Jill Schneider is an associate professor of biological sciences at Lehigh University in Bethlehem, Pennsylvania. Through her extensive research she has discovered that a component of soybeans – isoflavones – significantly accelerated the onset of puberty in the rodents. (3)

She points out that many babies who are allergic to cow`s milk are fed soy-based formulas, which contain isoflavones. Isoflavones, she says, can act like estrogen, a natural hormone important in the development of both male and female humans and a baby fed soy will receive, through the phytoestrogens, the equivalent of approximately 5 birth control pills per day! (4)

Besides soy mimicking estrogen in the body it also contains a dangerous substance called phytic acid (or also referred to as phytates).
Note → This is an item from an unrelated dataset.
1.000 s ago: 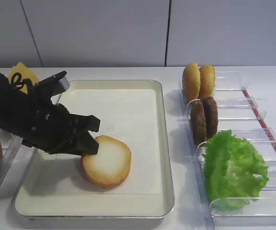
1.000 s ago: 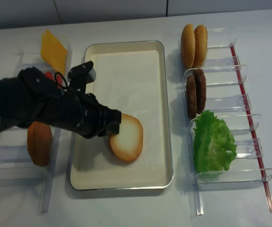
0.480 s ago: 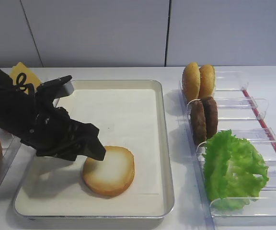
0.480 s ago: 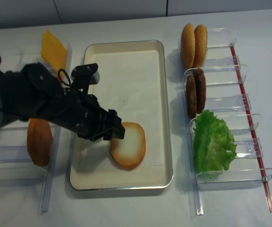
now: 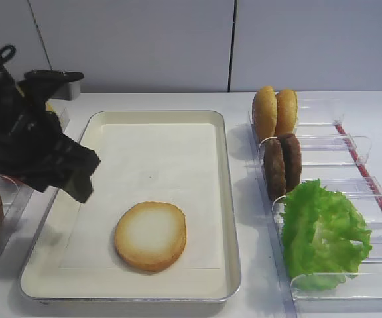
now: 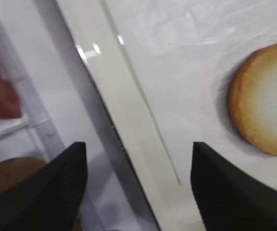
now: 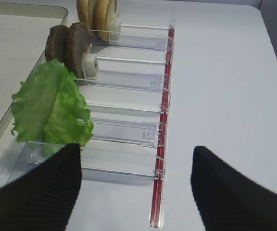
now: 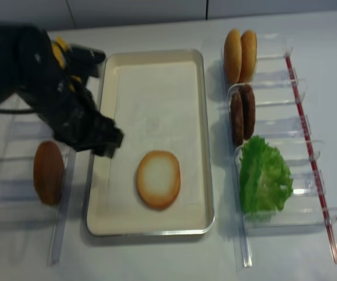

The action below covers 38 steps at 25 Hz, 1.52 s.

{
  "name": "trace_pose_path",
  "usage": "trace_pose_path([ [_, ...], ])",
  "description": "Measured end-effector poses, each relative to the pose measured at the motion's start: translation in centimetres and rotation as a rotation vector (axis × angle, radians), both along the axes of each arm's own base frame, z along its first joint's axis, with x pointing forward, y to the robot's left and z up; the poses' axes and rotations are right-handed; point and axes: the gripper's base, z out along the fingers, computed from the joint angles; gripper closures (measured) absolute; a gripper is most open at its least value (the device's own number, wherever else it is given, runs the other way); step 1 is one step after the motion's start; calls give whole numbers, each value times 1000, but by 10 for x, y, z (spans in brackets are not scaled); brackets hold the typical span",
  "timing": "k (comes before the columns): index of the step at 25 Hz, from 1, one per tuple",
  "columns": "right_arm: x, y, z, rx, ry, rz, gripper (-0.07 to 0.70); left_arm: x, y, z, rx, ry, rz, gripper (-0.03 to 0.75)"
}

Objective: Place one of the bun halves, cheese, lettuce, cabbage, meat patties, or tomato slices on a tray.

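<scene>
A bun half (image 5: 150, 236) (image 8: 158, 179) lies flat, cream face up, on the front of the paper-lined tray (image 5: 231, 199) (image 8: 206, 146). My left gripper (image 5: 79, 191) (image 8: 107, 146) (image 6: 137, 159) hangs open and empty over the tray's left rim, apart from the bun half (image 6: 268, 98). My right gripper (image 7: 136, 154) is open and empty near the lettuce (image 7: 52, 106) (image 5: 323, 232). Two meat patties (image 5: 282, 162) (image 7: 69, 43) stand on edge in a rack. The left arm covers most of the cheese (image 8: 56, 48). A red blur (image 6: 1, 91) may be tomato slices. Cabbage is out of view.
Two small golden buns (image 5: 274, 111) stand in the far right rack. Clear plastic racks (image 5: 350, 172) line the right side, with a red strip (image 7: 163, 120) along them. A domed brown bun (image 8: 48, 171) sits in the left rack, beside the tray.
The left gripper opened and let go of the bun half, then rose and drew back left to the tray's rim. The bun half settled flat on the paper.
</scene>
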Motion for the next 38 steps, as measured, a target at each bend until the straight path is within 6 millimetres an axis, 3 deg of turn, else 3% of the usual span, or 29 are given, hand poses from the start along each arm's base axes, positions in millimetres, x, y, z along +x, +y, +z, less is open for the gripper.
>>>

This substance is present in the bran or hulls of all seeds and legumes, but none have the high level of phytates which soybeans do. Phytic acid blocks the body`s uptake of essential minerals like magnesium, calcium, iron and especially zinc. Additionally, soybeans are highly resistant to phytate-reducing techniques, such as long, slow cooking.
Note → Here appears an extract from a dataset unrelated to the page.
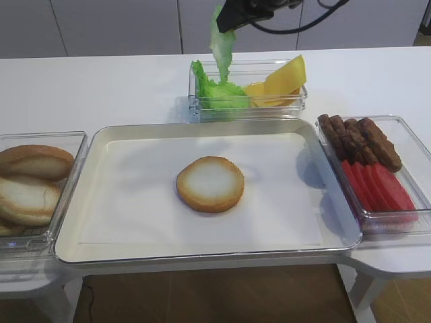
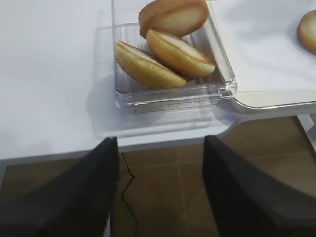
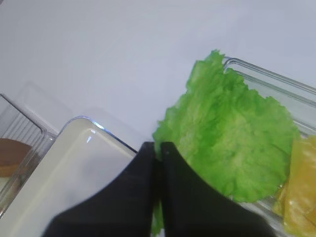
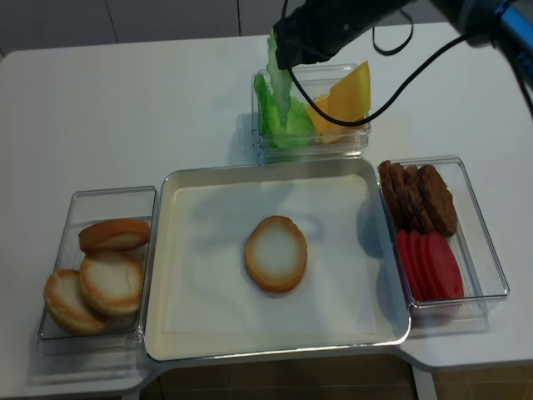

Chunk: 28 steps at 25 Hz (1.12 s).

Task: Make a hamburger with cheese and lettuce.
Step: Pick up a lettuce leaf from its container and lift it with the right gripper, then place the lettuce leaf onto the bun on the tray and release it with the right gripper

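A hamburger bun half lies cut face up in the middle of the white tray; it also shows from above. My right gripper is shut on a green lettuce leaf and holds it hanging above the clear box at the back. In the right wrist view the gripper pinches the leaf's edge, with more lettuce below in the box. Yellow cheese slices lean in the same box. My left gripper is open and empty, off the table's front left edge.
A clear box at the left holds several bun halves, also in the left wrist view. A clear box at the right holds brown patties and red slices.
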Each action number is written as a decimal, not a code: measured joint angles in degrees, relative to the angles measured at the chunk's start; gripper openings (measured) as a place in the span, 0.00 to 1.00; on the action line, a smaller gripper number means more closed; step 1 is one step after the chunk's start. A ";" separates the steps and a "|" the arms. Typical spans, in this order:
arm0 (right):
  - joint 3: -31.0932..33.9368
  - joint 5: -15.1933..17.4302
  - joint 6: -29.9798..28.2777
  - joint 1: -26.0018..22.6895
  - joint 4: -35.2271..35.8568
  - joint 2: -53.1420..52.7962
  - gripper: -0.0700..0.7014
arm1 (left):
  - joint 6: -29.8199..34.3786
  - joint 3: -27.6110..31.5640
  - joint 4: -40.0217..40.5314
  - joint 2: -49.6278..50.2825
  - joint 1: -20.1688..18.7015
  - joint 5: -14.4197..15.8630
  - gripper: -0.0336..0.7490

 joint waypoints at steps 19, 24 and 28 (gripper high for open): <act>12.73 8.99 12.23 1.25 -11.02 -23.40 0.10 | 0.00 0.00 0.00 0.00 0.00 0.00 0.56; 23.46 8.86 13.44 1.52 -11.76 -28.77 0.10 | 0.00 0.00 0.00 0.00 0.00 0.00 0.56; 31.89 6.74 14.51 3.46 -12.57 -30.90 0.10 | 0.00 0.00 0.00 0.00 0.00 0.00 0.56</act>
In addition, soybeans also contain potent enzyme-inhibitors. These inhibitors specifically block uptake of trypsin and other enzymes. Trypsin and the other enzymes are needed for protein digestion. Without them it can lead to serious gastric distress and to chronic deficiencies in amino acid uptake.

Soybeans also contain hemagglutinin, a clot-promoting substance which causes red blood cells to clump together and inhibits oxygen take-up and growth. Hemagglutinin and trypsin inhibitors are both “growth depressant” substances. Although the act of fermenting soybeans does de-activate both hemagglutinin and trypsin inhibitors, cooking and precipitation do not. (5)

It is clear that soy is not suitable for human consumption unless it has gone through a rigorous fermentation process to reduce the anti-nutrient and phytate levels. Examples of fermented soybeans are the following: tempeh, miso and natto and soybean sprouts.

If that’s not enough a very large percentage of soy – over 90% – is genetically modified and it also has one of the highest percentages of contamination by pesticides of any of the foods we eat.